Sometimes there have been dreams by magicians, or
jossakidswe should call them clairvoyants
which have strangely foretold coming events.
Thus the arrival of the French, from the Lower
Saint Lawrence, revealed itself to a jossakid in
the interior, who, with his people, had never
heard a whisper of the Europeans. Our magician
assembled all the chiefs and braves and
Midés of the tribe, and told them what he had
seen in his dream, and what infinite necessity
there was for them all to go down at once and
meet these strange white demigods, come
from afar. They agreed, and journeyed on in
hope and faith, exactly as their leader, the
dreamer, indicated; until they came to a camping-
ground where the mightiest trees had been cut
down, smooth and level, to the roots, as their
sharpest stone tools could not have cut them
looking, in fact, as if they had been gnawed by
the teeth of some gigantic beaver. Here they
found the most curious "medicine" things
(irreverent Saxon workmen name them shavings),
long rolls or curls of thin wood, evidently of
divine origin, which they reverently thrust into
their hair and around their ears, and accepted
as nothing less than miracles. And then they
went on, and soon came to the long knives and
fire-tubes and snow-coloured faces which the
jossakid had seen in his dream, and had
described before setting out; and then, after being
well treated and kindly spoken to by the pale-
faced strangers, they returned, each man to his
own wigwam, and smoked no end of pipes in
commemoration of the event.

Sometimes their dreams are purely personal.

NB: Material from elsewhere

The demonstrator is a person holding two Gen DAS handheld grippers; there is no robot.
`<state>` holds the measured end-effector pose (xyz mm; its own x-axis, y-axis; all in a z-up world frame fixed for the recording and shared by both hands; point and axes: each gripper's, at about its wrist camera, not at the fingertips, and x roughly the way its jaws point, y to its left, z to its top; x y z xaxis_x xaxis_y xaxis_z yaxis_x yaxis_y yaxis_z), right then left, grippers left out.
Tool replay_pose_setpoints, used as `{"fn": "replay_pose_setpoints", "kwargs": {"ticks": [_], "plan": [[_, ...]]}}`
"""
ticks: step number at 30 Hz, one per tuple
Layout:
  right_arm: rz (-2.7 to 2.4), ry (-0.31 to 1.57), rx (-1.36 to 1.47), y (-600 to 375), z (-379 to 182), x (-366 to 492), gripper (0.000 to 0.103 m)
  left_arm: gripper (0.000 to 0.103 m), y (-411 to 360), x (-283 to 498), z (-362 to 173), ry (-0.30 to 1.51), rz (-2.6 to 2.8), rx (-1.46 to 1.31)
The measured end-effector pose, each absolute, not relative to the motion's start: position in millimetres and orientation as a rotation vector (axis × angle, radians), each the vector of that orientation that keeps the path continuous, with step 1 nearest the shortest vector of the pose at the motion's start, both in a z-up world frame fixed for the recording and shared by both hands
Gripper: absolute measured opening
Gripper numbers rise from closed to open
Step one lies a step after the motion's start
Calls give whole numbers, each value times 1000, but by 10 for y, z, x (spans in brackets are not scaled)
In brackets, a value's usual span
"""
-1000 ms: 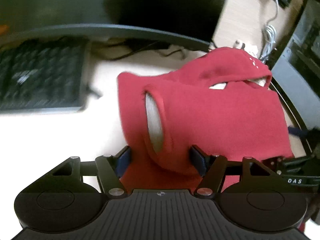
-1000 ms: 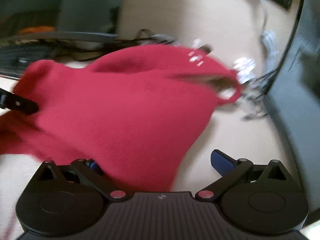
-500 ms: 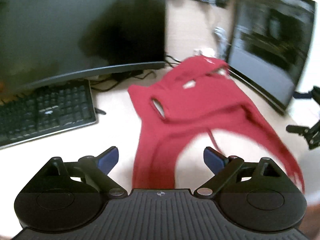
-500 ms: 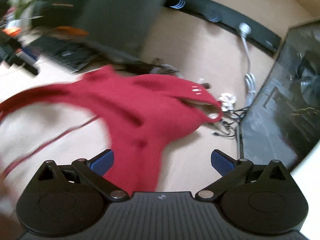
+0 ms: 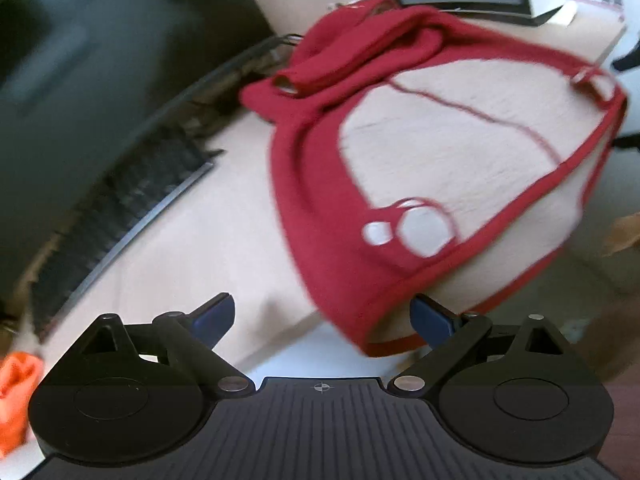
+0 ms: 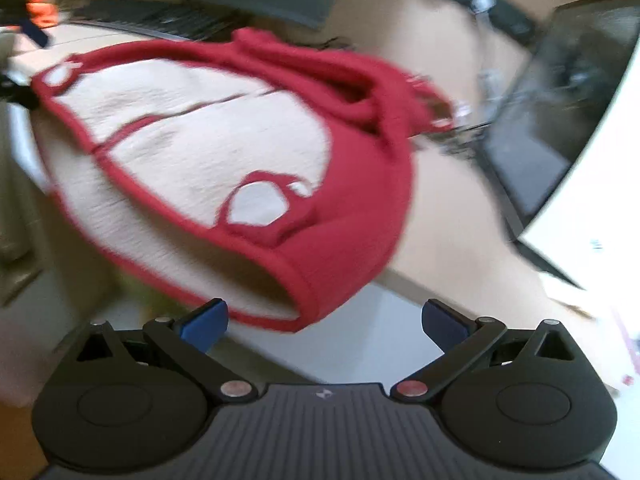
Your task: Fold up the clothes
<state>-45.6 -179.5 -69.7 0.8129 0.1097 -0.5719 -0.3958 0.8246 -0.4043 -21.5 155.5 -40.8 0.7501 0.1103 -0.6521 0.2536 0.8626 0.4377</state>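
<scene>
The pale desk is carrying a red garment spreading cream lining upward, with a keyboard lying beside.

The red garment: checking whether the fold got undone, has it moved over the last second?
Yes. The red garment, earlier bunched near the keyboard, now spreads lining-up toward the desk's near edge and overhangs it.

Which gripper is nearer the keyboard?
Left. The left gripper has the keyboard close ahead to its left on the desk; from the right gripper the keyboard lies far off, beyond the red garment.
</scene>
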Motion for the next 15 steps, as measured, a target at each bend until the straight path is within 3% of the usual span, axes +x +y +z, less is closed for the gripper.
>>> {"fn": "replay_pose_setpoints", "kwargs": {"ticks": [5, 11, 15], "plan": [[-11, 351, -645, -1757, -554, -502, 102, 100, 1656, -184, -364, 670, -1, 617], [-130, 143, -704, -1991, 229, -326, 102, 103, 1681, -117, 138, 514, 2, 652], [-61, 171, -694, -2126, 573, -195, 102, 103, 1723, -56, 629, 423, -7, 605]]}}
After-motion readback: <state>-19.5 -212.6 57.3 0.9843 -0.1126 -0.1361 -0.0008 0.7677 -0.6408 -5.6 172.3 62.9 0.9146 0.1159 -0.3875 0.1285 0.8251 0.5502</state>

The Black Cloud dreams thrice of his dead uncle,
scalped three years ago by those eternal enemies of
the Ojibbeways, the Sioux, and how he appears to
him, commanding him to take vengeance on his
murderers, and let the scalps of his foes flutter
round his grave; others dream of becoming
cannibals, or windigos, and most frequently end
in being the thing they dread. Even girls have
their dreams, their vague mystic visions of life,
when the spirits mutter to them through the
woods, and the great mysteries of nature seem
to come nearer and nearer to their gaze. One
girl dreamt that she was to be a renowned
female runner, a kind of red-skinned Atalanta,
whom none could distance but the one chosen
beloved: and she became what she dreamt. She
went with her tribe on one of their invading
wars against the Sioux, "lifted a scalp," and
ran home before even the swiftest of the youths
could see the smoke of the village fires. She
was a great heroine in the procession that
commemorated the return of the Braves; walked in
front, with the Sioux's scalp flying like a banner
before her, and shared in all the honours
accorded to the best of the warriors. Another girl
had a brolher, the sole stay and support of the
family, killed by these same Sioux; and in
consequence of the dreams that came to her, thick
and fast, felt herself impelled to sacrifice a
Sioux in return. Her lover was one of the tribe,
so one night she stole out towards his tent,
whispered to him through the cracks of the
apakwas, enticed him out into the forest, and
murdered him. Then she left off dreaming; her
widowed mother was comforted, the chiefs and
braves applauded her, and she strode through
life with all the pride and glory of a forest
Judith. A man dreamed that he must kill seven
men of his own tribe, not enemies, and he did
manage to kill three before public suspicion
made itself felt in his own public assassination.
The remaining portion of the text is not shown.